Pacific Standard That recent Sports Illustrated cover featuring Jason Collins was, in one obvious respect, a landmark. But in another way, it was business as usual for the venerable weekly.

The openly gay Collins is, after all, a man—and men are featured on the cover of SI about 95 percent of the time. That’s the conclusion of recently published research, which finds that, from 2000 through 2011, women appeared on just 4.9 percent of Sports Illustrated covers.

That figure is “comparable to levels reported for the 1980s,” write University of Louisville sociologists  Jonetta Weber and Robert Carini. “Indeed, women were depicted on a higher percentage of covers from 1954-1965 than from 2000-2011.”

For their research, published in the International Review for the Sociology of Sport, Weber and Carini looked at 716 SI covers from January 2000 through June 2011. They excluded the annual swimsuit issue, “as its focus is not on sports performance per se.” While they found considerable variation from year to year, the total added up to a paltry 35 covers, or 4.9 percent of the total.
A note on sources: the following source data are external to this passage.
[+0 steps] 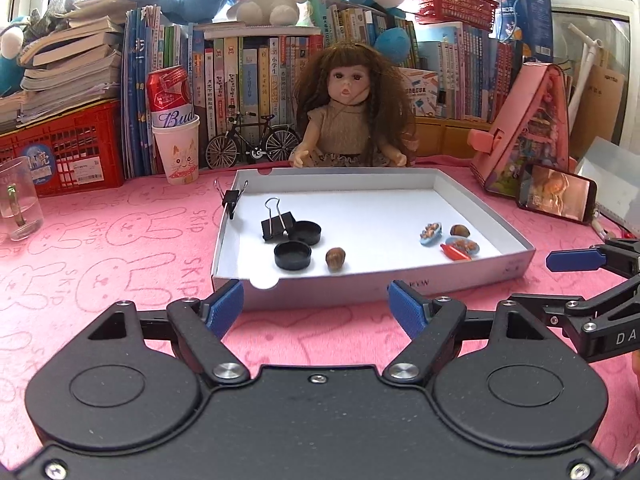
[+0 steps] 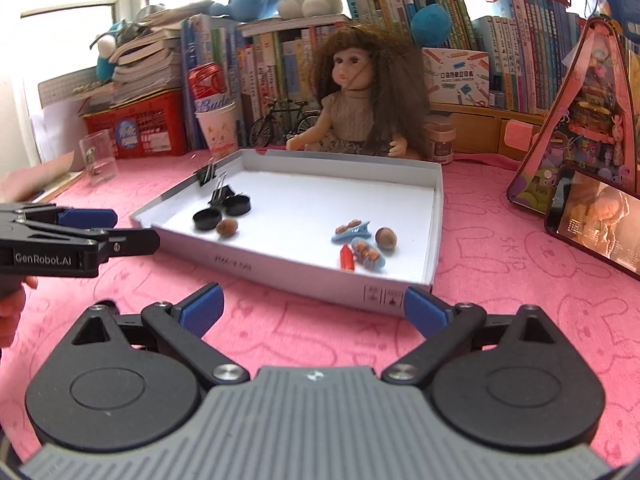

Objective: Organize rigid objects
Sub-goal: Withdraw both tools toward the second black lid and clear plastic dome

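A shallow white box lid (image 1: 472,278) (image 2: 280,268) lies on the pink cloth. On its left side are a black binder clip (image 1: 276,224) (image 2: 219,196), two black round caps (image 1: 292,255) (image 2: 207,220) and a brown nut (image 1: 335,259) (image 2: 227,227). On its right side are two blue hair clips (image 1: 430,233) (image 2: 352,230), a red piece (image 1: 454,253) (image 2: 347,259) and a second nut (image 1: 460,231) (image 2: 386,238). A small binder clip (image 1: 231,199) grips the left wall. My left gripper (image 1: 316,306) is open and empty before the lid's near wall. My right gripper (image 2: 314,312) is open and empty at the near right corner.
A doll (image 1: 352,108) sits behind the lid, with a model bicycle (image 1: 252,142), a paper cup holding a red can (image 1: 176,148), a red crate (image 1: 60,152) and books. A glass (image 1: 18,200) stands far left. A phone (image 1: 556,196) and pink toy house (image 1: 528,128) stand right.
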Demonstrator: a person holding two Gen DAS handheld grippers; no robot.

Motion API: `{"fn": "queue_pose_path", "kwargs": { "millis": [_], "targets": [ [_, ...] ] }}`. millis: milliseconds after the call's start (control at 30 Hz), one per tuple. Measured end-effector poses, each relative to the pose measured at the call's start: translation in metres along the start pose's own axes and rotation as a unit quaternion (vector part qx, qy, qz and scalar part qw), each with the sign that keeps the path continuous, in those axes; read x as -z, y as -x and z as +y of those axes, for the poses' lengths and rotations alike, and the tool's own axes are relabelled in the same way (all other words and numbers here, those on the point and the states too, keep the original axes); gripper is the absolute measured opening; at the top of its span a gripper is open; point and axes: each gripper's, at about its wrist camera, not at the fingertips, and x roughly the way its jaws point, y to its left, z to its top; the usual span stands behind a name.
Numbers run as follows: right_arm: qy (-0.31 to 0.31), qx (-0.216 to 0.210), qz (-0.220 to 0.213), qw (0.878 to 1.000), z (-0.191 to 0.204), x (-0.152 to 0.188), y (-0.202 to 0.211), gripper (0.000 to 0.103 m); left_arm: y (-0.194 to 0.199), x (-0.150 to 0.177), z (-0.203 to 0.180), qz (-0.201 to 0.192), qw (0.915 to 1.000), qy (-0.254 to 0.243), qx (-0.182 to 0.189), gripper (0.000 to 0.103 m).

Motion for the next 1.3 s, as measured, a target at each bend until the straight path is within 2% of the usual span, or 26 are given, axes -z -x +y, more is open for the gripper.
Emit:
{"fn": "queue_pose_path", "kwargs": {
  "millis": [300, 633, 867, 1300],
  "targets": [
    [0.013, 0.0, -0.002, 1.0, 0.011, 0.032, 0.022, 0.103, 0.029, 0.034, -0.007, -0.019, 0.9994, -0.025, -0.011, 0.078],
    [0.06, -0.013, 0.005, 0.998, 0.03, 0.047, 0.025, 0.103, 0.032, 0.059, -0.007, -0.003, 0.9994, -0.026, -0.022, 0.078],
    [0.078, -0.01, 0.023, 0.997, 0.037, 0.047, 0.02, 0.103, 0.023, 0.06, 0.0, 0.022, 0.9996, 0.0, -0.018, 0.075],
    [0.066, -0.017, 0.042, 0.997, 0.034, 0.045, 0.015, 0.103, 0.022, 0.061, -0.005, 0.024, 0.9994, -0.005, -0.027, 0.075]
  ]
}}
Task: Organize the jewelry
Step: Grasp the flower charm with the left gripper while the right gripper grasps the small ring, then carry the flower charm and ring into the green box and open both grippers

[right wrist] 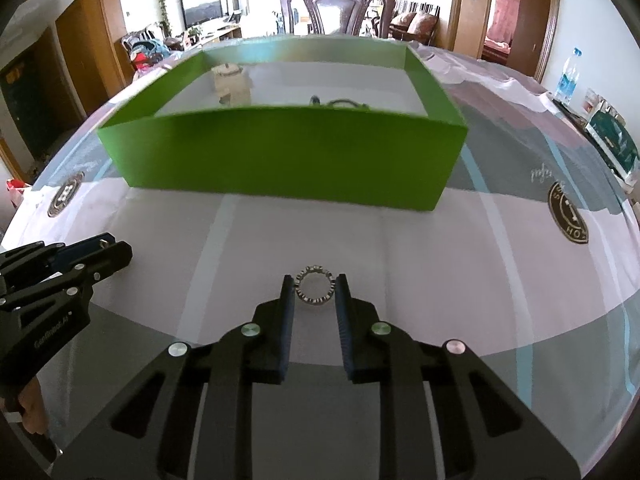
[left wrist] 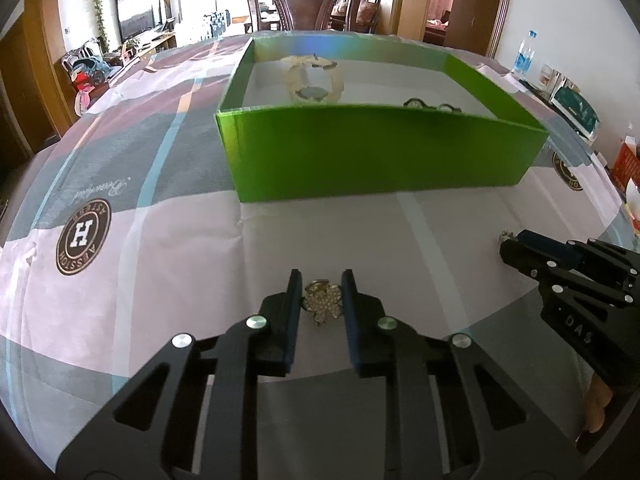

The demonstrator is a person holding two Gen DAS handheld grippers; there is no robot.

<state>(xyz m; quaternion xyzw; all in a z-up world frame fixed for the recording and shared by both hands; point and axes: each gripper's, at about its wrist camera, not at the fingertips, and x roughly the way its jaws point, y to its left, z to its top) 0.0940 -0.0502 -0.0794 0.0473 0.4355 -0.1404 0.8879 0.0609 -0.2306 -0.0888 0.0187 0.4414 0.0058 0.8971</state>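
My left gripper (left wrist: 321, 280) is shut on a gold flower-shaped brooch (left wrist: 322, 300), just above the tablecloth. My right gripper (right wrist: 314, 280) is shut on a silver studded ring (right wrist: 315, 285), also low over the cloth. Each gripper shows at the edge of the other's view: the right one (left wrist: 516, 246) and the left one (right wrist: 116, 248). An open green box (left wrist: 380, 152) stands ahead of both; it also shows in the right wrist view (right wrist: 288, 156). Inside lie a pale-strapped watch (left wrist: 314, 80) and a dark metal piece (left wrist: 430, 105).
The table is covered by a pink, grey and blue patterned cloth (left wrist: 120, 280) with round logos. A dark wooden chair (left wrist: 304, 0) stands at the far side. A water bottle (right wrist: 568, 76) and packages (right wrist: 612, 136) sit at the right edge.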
A grand total of 11 featured women of color.

The imbalance looms even larger as you dig further into the numbers.

“Of the 35 covers including a female, only 18 (or 2.5 percent of all covers) featured a female as the primary or sole image,” they write. “Three covers included females, but only as insets (small boxed image), or as part of a collage background of both male and female athletes.”

The contrast with the magazine’s first decade of existence is stark. Between 1954 and 1965, women were featured on 74 SI covers, or 12.6 percent of the total.

Weber and Carini note that while that era was “not known for progressive gender ideologies” (as any viewer of Mad Men can attest), it was “a period in which SI featured a wider variety” of sports on its covers, including recreation and leisure activities. “In subsequent decades,” they write, “SI covers have both reflected and swayed their audiences toward corporate sport, particularly lucrative football, basketball, baseball, and even hockey. Female representation on covers dwindled over the period, and has remained at low levels for decades.”

Then again, if women athletes were on SI’s cover more often, they might have to sacrifice their dignity for the publicity. A recent survey of Rolling Stone covers found 83 percent of female musicians were portrayed in a sexualized fashion (often wearing minimal clothing), compared to just 17 percent of men.

Sports Illustrated did launch a female-oriented offshoot, SI for Women, but it folded in 2002 after only 20 months. If that publication’s content was be folded into the main magazine, it was not reflected in its cover choices.